Guardamos silencio. Unos minutos. Creo que no pienso en nada. Me gusta. Un poco de vacío y de nada. El vacío y la nada es demasiado para nosotros. Inalcanzable. Mi madre, como es habitual, me interrumpe:
—Compré unas barajas españolas.
—¿Y eso?
—Creo que voy a tirar las cartas.
—No jodas, vieja, ¿qué tú sabes?
—He ido a muchas barajeras en mi vida. Y sé cómo es.
—Después de vieja vas a robar a los incautos.
—Eso no es robar. Es ayudar.
—Las barajeras buenas tienen una gracia espiritual y...
—Yo seré de las malas. Me da igual. Tú verás, en cuanto se las tire a dos o tres personas, enseguida voy a tener clientes. La gente está desesperada. Todos tienen problemas, necesitan ayuda. Y yo necesito dinero.

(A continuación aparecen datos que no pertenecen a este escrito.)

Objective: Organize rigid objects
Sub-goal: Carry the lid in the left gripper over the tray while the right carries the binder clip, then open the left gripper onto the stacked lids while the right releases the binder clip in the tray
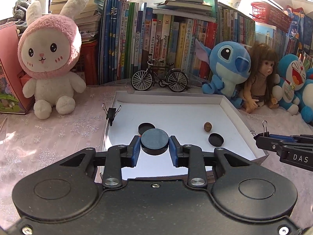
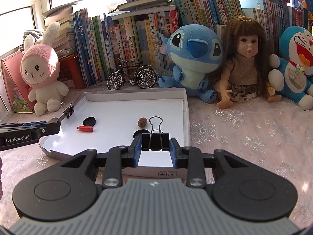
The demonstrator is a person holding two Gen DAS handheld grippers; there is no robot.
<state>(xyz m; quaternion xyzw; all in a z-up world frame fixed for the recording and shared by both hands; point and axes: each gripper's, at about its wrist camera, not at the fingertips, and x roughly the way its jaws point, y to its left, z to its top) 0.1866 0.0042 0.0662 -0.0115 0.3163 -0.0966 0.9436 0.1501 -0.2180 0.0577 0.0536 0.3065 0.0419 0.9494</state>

—Bueno, que te vaya bien en tu nuevo bisne. Voy echando.
—Siempre vienes con tanto apuro. Nunca podemos hablar.
—¿Hablar de qué?
—Hablar. De todo.
—No hables tanto.
Me miró desde su soledad y sentí que me decía: «Quédate un rato más.» Pero no. Le di un beso y me fui.